Manly left IBP in 1986 to come to Smithfield to assist Joe Luter with his vision of vertical integration/coordination. It was a transitional period in the pork business and especially for Smithfield. At that time there were a finite number of pigs in North Carolina and Virginia and the Gwaltney and Smithfileld packaging plants were two of the primary processors in the region, each killing about 8,000 to 9,000 head per day. Because it wasn’t financially feasible to bring in more pigs from the Midwest, Luter looked at how the business could be more standardized in terms of the specs of the animals the company was procuring. One possibility was moving toward the chicken industry’s model of vertical integration. Producers like Carrol’s Foods and Murphy Family Farms were limiting production to what could be accommodated by the shackle space in the region vs. over producing and selling the surplus at a discount in the Midwest.
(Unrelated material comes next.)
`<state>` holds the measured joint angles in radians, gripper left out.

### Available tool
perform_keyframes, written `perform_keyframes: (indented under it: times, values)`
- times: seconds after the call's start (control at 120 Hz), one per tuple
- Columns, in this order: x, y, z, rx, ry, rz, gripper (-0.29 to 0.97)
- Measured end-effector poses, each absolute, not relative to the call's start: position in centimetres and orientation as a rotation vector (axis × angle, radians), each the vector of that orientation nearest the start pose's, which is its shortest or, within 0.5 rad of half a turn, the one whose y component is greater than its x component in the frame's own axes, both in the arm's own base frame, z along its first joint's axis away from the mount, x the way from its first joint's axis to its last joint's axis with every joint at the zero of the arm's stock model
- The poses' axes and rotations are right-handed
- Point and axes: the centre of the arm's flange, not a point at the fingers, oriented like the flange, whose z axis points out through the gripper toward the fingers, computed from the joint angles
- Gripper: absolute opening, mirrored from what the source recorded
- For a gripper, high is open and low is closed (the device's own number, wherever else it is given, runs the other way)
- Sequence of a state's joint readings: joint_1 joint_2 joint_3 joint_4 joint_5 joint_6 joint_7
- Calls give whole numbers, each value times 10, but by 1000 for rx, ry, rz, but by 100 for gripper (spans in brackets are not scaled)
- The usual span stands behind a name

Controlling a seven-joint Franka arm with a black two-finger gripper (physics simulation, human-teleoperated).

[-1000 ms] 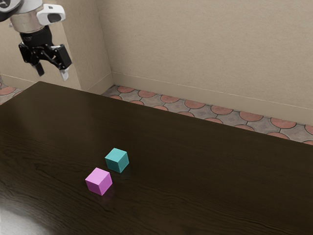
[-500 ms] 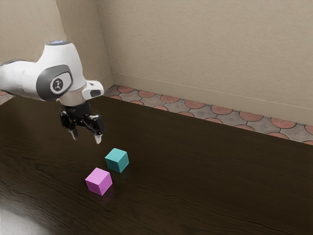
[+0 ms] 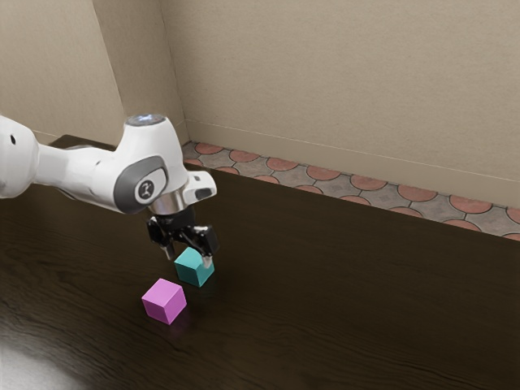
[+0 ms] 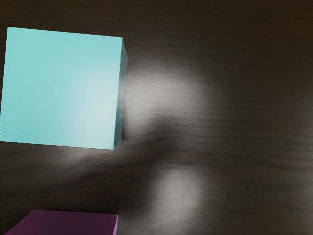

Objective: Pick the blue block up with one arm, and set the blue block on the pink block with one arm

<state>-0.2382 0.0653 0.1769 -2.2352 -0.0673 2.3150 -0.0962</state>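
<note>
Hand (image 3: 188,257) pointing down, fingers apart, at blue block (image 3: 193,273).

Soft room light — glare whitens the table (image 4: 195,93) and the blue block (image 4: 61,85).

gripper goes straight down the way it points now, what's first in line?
Most likely the blue block: the gripper points down just over it, open. If the fingers clear its sides, they would meet the table instead; depth is hard to judge here.
</note>
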Motion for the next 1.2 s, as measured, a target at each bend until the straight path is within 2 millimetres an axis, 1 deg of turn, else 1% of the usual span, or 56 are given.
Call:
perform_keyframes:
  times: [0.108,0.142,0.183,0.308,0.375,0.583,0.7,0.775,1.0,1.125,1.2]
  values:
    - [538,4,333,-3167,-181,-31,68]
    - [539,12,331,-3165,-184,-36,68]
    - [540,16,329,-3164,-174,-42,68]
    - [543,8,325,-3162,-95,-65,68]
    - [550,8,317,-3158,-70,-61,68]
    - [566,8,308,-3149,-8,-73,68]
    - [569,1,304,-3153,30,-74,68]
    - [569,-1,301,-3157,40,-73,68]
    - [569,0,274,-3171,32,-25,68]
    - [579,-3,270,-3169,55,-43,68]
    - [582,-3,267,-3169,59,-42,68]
Townsley relates that it was Manly and Luter who approached the larger producers and asked them if they would expand production if a centrally located facility was established to accept the additional production, which they readily agreed they would. This was the impetus behind the construction of Smithfield’s massive plant in Tar Heel, North Carolina.

“So they started putting sows down. Smithfield built Tar Heel, which came on line in 1992 with the capacity to kill 32,000 head per day.”

In 1994, Manly hired Townsley to head pork sales for Smithfield Packing, which included the Tar Heel plant. That was the execution of a Luter vision for transforming the pork industry. Townsley points out that, in contrast, Peterson was more focused on operational excellence and being the low-cost leader in the beef and pork industries.

“Peterson was keenly aware of what each plant was doing, how it was performing and in the weeds,” Townsley says. “Joe laid out the strategy and expected people to go execute against it.”